Sa flèche fonça vers l'individu. La trajectoire était parfaite et visait le cœur, mais à quelques mètres de sa cible celle-ci se volatilisa, réduite en cendre.

La belle assassine émit un son rauque à mi-chemin entre un hoquet et un juron.

La créature abaissa son capuchon.

Le visage en dessous avait dû être celui d'un humain, il y a fort longtemps à présent des plaies profondes le parcouraient et des veines malsaines palpitaient au fond de ses escarres sanglantes. Ses yeux entièrement noirs étaient sillonnés d'éclat rougeâtre et sa bouche n'avait plus de lèvres.
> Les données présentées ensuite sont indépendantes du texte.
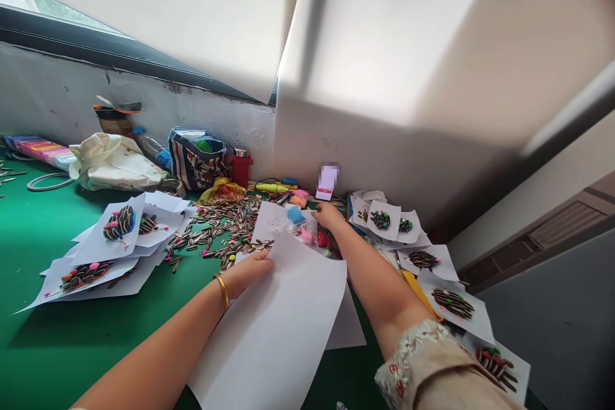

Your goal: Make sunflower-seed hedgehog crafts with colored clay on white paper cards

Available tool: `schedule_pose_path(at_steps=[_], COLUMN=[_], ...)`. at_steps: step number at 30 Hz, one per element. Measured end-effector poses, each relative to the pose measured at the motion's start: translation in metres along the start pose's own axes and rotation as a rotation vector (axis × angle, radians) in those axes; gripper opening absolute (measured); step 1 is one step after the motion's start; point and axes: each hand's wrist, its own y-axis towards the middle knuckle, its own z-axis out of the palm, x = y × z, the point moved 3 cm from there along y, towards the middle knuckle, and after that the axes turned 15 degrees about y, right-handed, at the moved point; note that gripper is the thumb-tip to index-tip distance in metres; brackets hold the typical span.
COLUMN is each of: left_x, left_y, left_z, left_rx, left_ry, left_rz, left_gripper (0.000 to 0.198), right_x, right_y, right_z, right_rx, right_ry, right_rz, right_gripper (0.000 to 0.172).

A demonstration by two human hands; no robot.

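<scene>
A striped fabric bag (198,163) packed with colourful items and a red flask (241,168) are stood against the wall, beside a pixelated card (327,180) whose writing cannot be read. A blank white paper sheet (273,327) is laid on the green bench (43,237), near scattered sunflower seeds (225,224). The left hand (247,272) is spread flat on the sheet. The right hand (329,214) is narrowly curled, just beside a clear plastic bag (296,216) of blue clay.

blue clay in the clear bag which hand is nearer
The right hand is nearer, just to the right of the blue clay. The left hand is farther away, lower in view and to the left, on the edge of a white paper sheet.
</scene>
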Motion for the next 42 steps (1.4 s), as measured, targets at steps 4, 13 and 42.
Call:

La bile envahit la gorge de Syrah devant ce spectacle horrifique.

La créature avança d'un nouveau pas et se débarrassa du reste de sa cape. Son torse nu était lui aussi, comme lacéré par une bête immonde. Syrah vit sous ses côtes à vif l'ombre d'un poumon qui s'agitait tel un soufflet effréné.

Un grondement s'échappa à droite de Syrah et, avant que quiconque est pu réagir, un nomade se jeta vers le possédé un poignard au poing.
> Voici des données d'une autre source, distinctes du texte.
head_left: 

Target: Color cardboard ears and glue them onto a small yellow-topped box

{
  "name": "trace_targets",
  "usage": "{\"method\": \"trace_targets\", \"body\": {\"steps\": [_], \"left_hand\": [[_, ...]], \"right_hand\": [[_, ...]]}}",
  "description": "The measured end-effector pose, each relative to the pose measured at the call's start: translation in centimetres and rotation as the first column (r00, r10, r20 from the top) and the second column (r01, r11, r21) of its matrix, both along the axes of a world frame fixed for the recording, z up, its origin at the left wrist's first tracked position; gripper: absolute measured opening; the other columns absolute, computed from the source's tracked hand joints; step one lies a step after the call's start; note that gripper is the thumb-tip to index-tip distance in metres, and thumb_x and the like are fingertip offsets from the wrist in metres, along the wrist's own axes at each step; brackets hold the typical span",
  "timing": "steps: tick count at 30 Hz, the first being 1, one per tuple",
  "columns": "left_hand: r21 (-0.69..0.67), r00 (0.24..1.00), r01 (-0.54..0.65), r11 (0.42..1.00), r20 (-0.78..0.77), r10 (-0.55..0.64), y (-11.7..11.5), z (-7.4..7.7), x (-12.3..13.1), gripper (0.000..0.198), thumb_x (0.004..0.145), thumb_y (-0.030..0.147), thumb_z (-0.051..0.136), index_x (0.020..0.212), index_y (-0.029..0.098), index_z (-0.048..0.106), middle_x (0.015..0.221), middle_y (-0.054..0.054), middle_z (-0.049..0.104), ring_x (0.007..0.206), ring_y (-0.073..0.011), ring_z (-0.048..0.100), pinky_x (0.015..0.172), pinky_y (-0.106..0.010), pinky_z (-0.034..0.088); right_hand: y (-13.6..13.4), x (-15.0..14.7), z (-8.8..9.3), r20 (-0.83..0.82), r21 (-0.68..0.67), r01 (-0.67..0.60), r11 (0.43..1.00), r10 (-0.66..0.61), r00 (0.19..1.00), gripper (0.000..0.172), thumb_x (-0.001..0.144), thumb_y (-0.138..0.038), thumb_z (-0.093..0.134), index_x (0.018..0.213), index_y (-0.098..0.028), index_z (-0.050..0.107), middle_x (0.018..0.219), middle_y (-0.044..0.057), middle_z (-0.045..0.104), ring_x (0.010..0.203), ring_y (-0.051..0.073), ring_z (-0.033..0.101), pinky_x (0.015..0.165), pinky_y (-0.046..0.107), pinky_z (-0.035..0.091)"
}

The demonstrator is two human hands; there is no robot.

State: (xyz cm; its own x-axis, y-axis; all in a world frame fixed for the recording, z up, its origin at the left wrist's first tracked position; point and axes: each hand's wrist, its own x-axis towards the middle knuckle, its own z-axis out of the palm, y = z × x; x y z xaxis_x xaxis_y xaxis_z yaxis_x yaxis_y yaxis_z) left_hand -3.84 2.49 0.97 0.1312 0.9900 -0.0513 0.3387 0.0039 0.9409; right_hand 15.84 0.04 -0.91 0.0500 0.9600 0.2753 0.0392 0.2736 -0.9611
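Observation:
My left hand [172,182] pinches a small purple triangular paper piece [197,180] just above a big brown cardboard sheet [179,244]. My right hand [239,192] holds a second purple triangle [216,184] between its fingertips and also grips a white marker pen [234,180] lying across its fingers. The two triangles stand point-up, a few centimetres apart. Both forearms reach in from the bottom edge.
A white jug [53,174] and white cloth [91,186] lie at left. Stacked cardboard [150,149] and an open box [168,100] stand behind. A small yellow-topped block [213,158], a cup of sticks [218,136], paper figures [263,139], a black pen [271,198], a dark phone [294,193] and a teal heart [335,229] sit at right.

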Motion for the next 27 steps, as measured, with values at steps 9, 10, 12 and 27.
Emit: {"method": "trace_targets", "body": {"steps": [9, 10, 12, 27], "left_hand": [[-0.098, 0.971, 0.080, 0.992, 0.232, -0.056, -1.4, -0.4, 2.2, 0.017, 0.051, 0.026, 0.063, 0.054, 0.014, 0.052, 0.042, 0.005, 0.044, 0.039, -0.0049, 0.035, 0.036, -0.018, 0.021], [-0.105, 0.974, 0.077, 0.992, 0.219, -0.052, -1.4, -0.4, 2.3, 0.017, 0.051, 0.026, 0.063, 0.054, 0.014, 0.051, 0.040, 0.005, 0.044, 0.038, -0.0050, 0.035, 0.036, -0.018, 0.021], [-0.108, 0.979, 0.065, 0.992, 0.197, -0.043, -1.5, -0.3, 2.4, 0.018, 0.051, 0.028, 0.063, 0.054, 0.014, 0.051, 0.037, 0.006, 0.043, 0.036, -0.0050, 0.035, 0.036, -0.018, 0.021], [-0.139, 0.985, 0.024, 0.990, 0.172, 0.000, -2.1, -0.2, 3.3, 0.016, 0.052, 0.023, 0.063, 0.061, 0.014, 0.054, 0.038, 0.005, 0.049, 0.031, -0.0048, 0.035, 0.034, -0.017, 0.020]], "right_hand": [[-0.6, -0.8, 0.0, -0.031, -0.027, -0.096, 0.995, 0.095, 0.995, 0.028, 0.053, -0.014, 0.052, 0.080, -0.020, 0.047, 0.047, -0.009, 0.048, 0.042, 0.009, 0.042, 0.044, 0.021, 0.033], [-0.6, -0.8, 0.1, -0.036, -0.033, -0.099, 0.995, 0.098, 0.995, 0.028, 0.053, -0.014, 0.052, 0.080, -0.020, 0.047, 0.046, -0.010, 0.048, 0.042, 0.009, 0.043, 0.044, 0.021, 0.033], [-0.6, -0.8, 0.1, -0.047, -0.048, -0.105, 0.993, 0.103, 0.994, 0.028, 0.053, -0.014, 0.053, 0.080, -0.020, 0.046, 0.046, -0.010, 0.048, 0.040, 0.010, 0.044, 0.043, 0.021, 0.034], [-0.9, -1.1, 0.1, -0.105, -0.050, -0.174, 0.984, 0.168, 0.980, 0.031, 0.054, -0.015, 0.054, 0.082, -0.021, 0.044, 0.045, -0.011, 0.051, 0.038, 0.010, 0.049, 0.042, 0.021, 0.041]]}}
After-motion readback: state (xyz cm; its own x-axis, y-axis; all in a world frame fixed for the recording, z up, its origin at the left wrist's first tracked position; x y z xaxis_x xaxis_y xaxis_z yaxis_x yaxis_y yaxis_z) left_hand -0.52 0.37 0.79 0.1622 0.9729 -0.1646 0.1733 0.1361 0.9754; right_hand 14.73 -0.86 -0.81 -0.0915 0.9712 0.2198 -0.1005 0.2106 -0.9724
Syrah cria pour l'empêcher d'approcher, mais tout comme la flèche de Svalantia l'homme fut désintégré sans que l'Ombre ait fait un geste.

Le rire macabre sortit à nouveau du trou béant qu'était la bouche de la créature et elle s'avança de nouveau. Ses pas étaient saccadés, une sorte d'urgence sembla la saisir et elle courut vers Syrah.

Vagha s'interposa toutes griffes dehors et Adrast à sa gauche leva son épée.

Le possédé n'était plus qu'à quelques enjambées, mais soudain il fut pris de convulsions et s'écroula. Un liquide noir s'échappa de ses lèvres et s'enfonça dans la terre tandis qu'un dernier ricanement restait suspendu dans l'air.

Stupéfaite, Syrah regarda le cadavre de l'homme qui reposait à ses pieds et un grand vertige la saisit.

Adrast la rattrapa par le coude.

- Nom d'un invertébré neurasthénique ! Que s'est-il passé ? S'énerva Hanae, qui donna s'approcha de la dépouille.

- L'Ombre... murmura Syrah. Nous venons de rencontrer l'Ombre.